Work item:
Indicate only the number of lines in the listing below in which the word "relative" appears.

Data shown:
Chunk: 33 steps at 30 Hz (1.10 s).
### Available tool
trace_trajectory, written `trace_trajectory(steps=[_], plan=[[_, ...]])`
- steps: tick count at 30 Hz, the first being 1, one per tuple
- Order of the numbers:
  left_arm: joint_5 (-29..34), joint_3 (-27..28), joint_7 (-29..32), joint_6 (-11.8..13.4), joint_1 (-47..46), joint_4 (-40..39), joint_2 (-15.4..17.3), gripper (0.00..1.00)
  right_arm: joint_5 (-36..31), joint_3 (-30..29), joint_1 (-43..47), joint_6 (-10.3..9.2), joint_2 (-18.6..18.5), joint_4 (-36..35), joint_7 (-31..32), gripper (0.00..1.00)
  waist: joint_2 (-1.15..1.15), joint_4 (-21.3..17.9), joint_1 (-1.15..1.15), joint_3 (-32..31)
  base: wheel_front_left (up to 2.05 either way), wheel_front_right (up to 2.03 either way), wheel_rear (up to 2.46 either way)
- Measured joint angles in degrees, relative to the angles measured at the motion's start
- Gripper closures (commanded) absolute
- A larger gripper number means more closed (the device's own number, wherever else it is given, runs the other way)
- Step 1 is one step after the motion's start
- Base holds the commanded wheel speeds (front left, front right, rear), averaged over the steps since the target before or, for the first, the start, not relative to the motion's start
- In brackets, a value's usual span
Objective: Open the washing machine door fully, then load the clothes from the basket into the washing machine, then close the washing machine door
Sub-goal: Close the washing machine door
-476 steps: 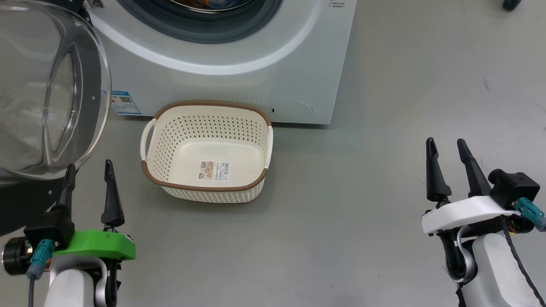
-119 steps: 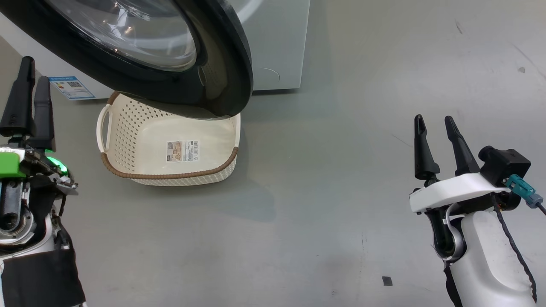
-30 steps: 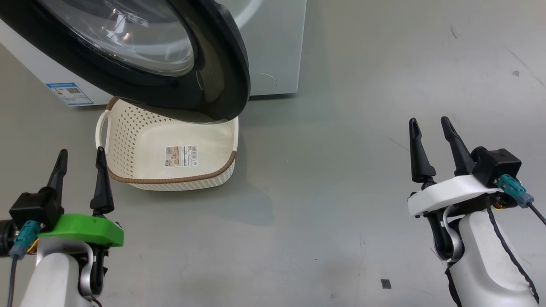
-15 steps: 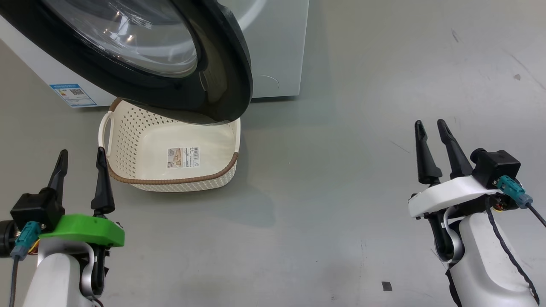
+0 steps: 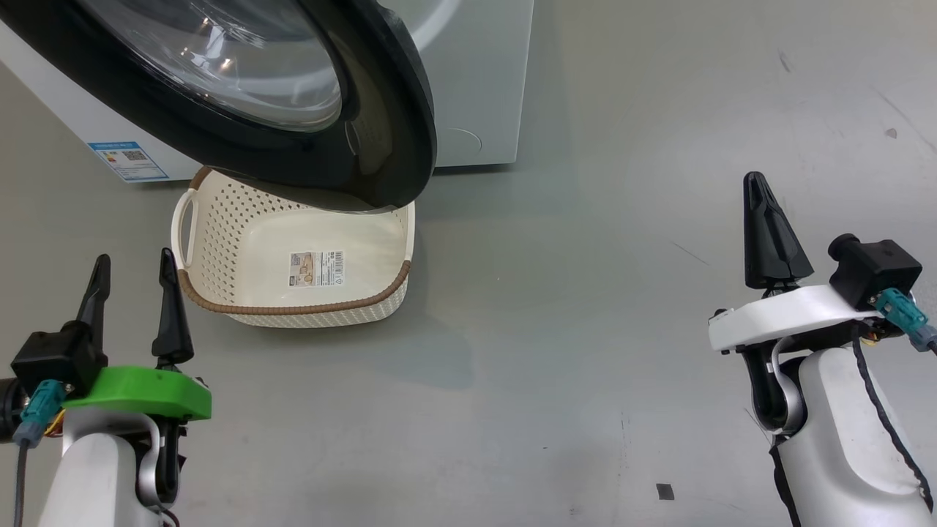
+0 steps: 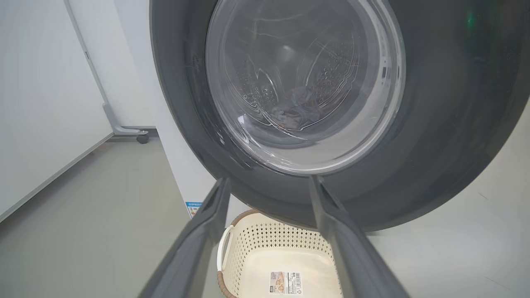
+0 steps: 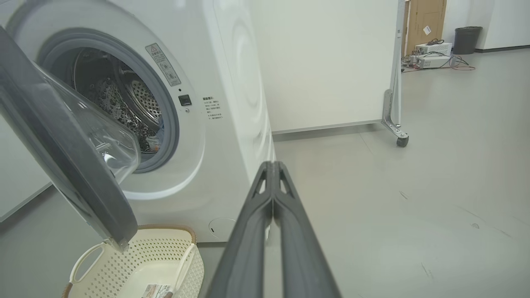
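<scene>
Both jaws clear of basket (image 5: 293, 309), door (image 5: 399, 110) ajar

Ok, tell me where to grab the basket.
Grip the white loop handle on the basket's left end, coming from the left with the open left gripper: it stands clear, while the washing machine door overhangs the far side.

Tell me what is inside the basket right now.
The basket looks empty: its bare bottom carries just a label sticker. The washing machine door hangs over its far side in the head view, so that strip is hidden.
</scene>
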Motion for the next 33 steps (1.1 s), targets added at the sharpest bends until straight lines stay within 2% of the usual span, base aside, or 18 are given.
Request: trace_trajectory(steps=[5,8,12,21,27,33], plan=[[0.3,0.1,0.0,-0.2,-0.1,-0.1,-0.4,0.0,0.2,1.4,-1.0,0.0,0.1,-3.8,0.0,1.0,0.0,0.1,0.0,0.1,0.0,0.0,0.0],[0.5,0.3,0.0,-0.5,-0.2,-0.2,-0.5,0.0,-0.5,3.7,-4.9,0.0,0.1,-9.5,0.0,1.0,0.0,0.3,0.0,0.1,0.0,0.0,0.0],[0.7,0.0,0.0,-0.6,-0.7,-0.1,-0.8,0.0,-1.1,8.4,-7.2,0.01,0.0,-13.4,0.0,1.0,0.0,0.6,0.0,0.1,0.0,0.0,0.0],[1.0,-1.1,0.0,-1.1,-0.9,0.1,-2.1,0.0,-1.3,22.7,-9.0,0.01,-2.7,-15.5,0.3,1.0,0.0,2.7,0.0,0.0,0.0,0.0,0.0],[1.0,-1.8,0.0,-1.6,-2.0,0.2,-2.5,0.0,1.0,35.3,-9.5,0.02,-5.5,-15.5,3.5,1.0,0.0,4.6,0.0,0.4,0.0,0.0,0.0],[1.0,-3.0,0.0,-1.6,-2.7,0.2,-2.9,0.0,3.8,44.7,-9.8,0.02,-8.7,-13.8,7.6,1.0,0.0,7.1,0.0,1.2,0.0,0.0,0.0]])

Written solution:
2